Delays in case reporting are common to disease surveillance systems, making it difficult to track diseases in real-time. “Nowcast” approaches attempt to estimate the complete case counts for a given reporting date, using a time series of case reports that is known to be incomplete due to reporting delays. Modeling the reporting delay distribution is a common feature of nowcast approaches. However, many nowcast approaches ignore a crucial feature of infectious disease transmission—that future cases are intrinsically linked to past reported cases—and are optimized to a single application, which may limit generalizability. Here, we present a Bayesian approach, NobBS (Nowcasting by Bayesian Smoothing) capable of producing smooth and accurate nowcasts in multiple disease settings. We test NobBS on dengue in Puerto Rico and influenza-like illness (ILI) in the United States to examine performance and robustness across settings exhibiting a range of common reporting delay characteristics (from stable to time-varying), and compare this approach with a published nowcasting package. We show that introducing a temporal relationship between cases considerably improves performance when the reporting delay distribution is time-varying, and we identify trade-offs in the role of moving windows to accurately capture changes in the delay. We present software implementing this new approach (R package “NobBS”) for widespread application.

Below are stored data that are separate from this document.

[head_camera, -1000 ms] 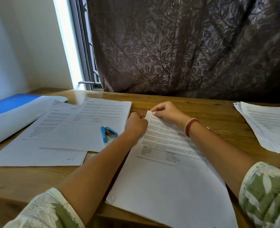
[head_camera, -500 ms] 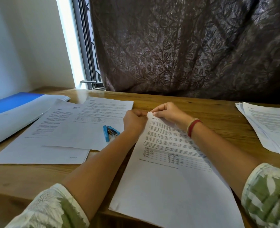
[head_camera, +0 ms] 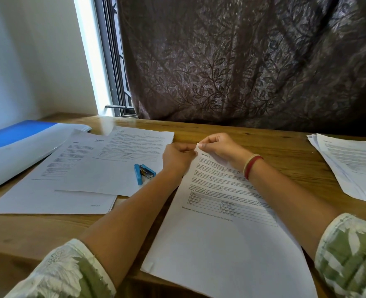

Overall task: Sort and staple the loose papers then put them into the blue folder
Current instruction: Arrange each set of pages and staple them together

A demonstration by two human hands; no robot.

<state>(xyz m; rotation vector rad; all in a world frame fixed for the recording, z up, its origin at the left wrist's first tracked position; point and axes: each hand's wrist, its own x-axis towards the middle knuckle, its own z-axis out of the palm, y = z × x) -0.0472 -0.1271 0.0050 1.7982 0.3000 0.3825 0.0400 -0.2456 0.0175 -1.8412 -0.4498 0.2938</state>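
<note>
Far left: the blue folder [head_camera: 16,134] lies on the tabletop [head_camera: 274,143] with a pale sheet curving over it. I cannot tell whether anything is filed inside.

Left of centre: two sets of printed papers [head_camera: 74,186] lie overlapped and flat, outside the folder. Their headings are too blurred to read, and no staple can be made out. The small blue stapler [head_camera: 144,173] rests on the nearer edge of the upper set, just beside my left wrist and untouched.

Centre: my left hand [head_camera: 176,157] and my right hand [head_camera: 218,147] meet at the top left corner of the front papers [head_camera: 220,233]. Each grip is closed on that corner in a pinch, thumb against fingertips. The heading just under the corner reads "Section 10". A ruled table sits lower down, and the line beneath it begins "Disclaimer"; the rest is illegible.

Far right: a loose stack [head_camera: 354,168] of fanned sheets lies well apart from my hands, its text unreadable.

Judgement: sorting looks partly done, with three groups laid out. I appear to be squaring the corner of the front papers for a staple. Finishing the sorting and stapling of the stacks, then filing everything in the folder, appears left to do.
</note>
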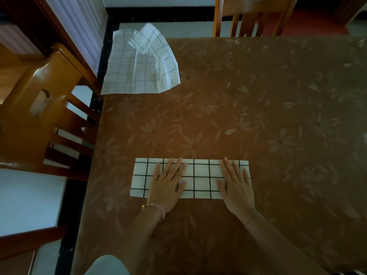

Significance Achieving accurate, real-time estimates of disease activity is challenged by delays in case reporting. However, approaches that seek to estimate cases in spite of reporting delays often do not consider the temporal relationship between cases during an outbreak, nor do they identify characteristics of robust approaches that generalize to a wide range of surveillance contexts with very different reporting delays. Here, we present a smooth Bayesian nowcasting approach that produces accurate estimates that capture the time evolution of the epidemic curve and outperform a previous approach in the literature. We assess the performance for two diseases to identify important features of the reporting delay distribution that contribute to the model’s performance and robustness across surveillance settings.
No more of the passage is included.